Harnessing Digital Innovation: Africa's Path to Fiscal Transformation and Resilience

Technology Emerges as the New Backbone of Fiscal Transformation: Lessons from Africa

By Amged B. Shwehdy | 11 December 2025

Governments worldwide face mounting challenges in mobilizing and protecting financial resources vital for sustainable development. With shrinking fiscal space, rising debt servicing costs, intensifying climate shocks, and declining international aid, public budgets are under unprecedented strain. Yet, amid these pressures, a quiet revolution is underway: countries are increasingly turning to digital technologies as foundational tools for tax reform and public financial management (PFM). This digital transformation not only strengthens revenue collection but also enhances transparency, efficiency, and trust between governments and citizens.

Nowhere is this shift more pronounced than in Africa. Across the continent, governments are embracing technology to overcome structural bottlenecks in tax administration, procurement processes, and expenditure oversight. As global discourse intensifies on strategies to finance the Sustainable Development Goals (SDGs), Africa offers powerful lessons on leveraging digital innovation to build resilient and effective fiscal systems.


Technology as the Cornerstone of Modern Fiscal Sovereignty

Effective domestic resource mobilization (DRM) remains the linchpin of fiscal sovereignty. The International Monetary Fund (IMF) underscores that improving tax administration and digitizing revenue systems can increase tax-to-GDP ratios by 2 to 4 percentage points in developing countries. This advancement is crucial in many African regions where tax-to-GDP ratios are notably low. For example, countries in North Africa—including Algeria, Egypt, Libya, Mauritania, and Sudan—collect less than 15% of GDP in taxes, compared to the OECD benchmark range of 25–30%.

Digital transformation addresses this disparity by expanding the tax base, enhancing compliance, minimizing revenue leakages, and reinforcing transparency. However, the true promise of technology extends beyond increased revenue collection.

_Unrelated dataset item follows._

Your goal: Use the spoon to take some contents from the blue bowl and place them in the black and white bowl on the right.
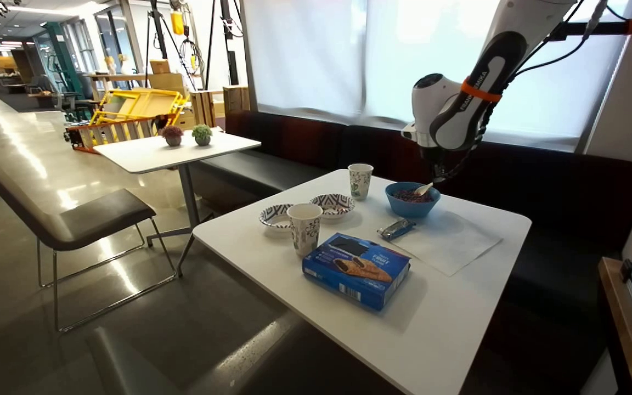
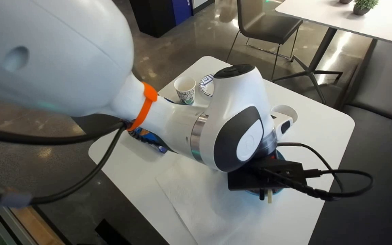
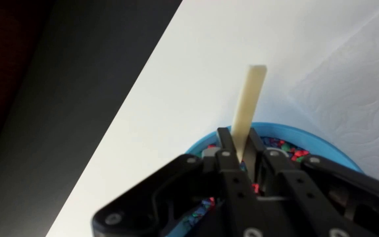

It equally ensures that resources are harnessed ethically, efficiently, and transparently, maximizing their development impact.


Harnessing Technology for Revenue and Spending Efficiency

Modernizing Tax Systems Across Africa

Several North African countries have introduced groundbreaking digital tax reforms:

  • Algeria launched the Jibayatic digital tax platform alongside electronic fiscal stamps to improve taxpayer authentication.
  • Egypt deployed nationwide e-invoicing and e-receipt systems supported by artificial intelligence for real-time data validation, positioning the country to increase its tax revenue by 3% of GDP by 2027 under its Medium-Term Revenue Strategy.
  • Libya, with support from the United Nations Economic Commission for Africa (UNECA), is developing its first integrated digital tax roadmap.
  • Morocco has digitized over 547 administrative services, incorporating mobile-based tax filing and electronic invoicing tailored for small and medium enterprises (SMEs).
  • Mauritania is expanding e-filing and digital payment systems throughout the country.
  • Tunisia has broadened digital tax declaration tools and mobile tax payments, integrating digital procurement reforms to strengthen expenditure governance.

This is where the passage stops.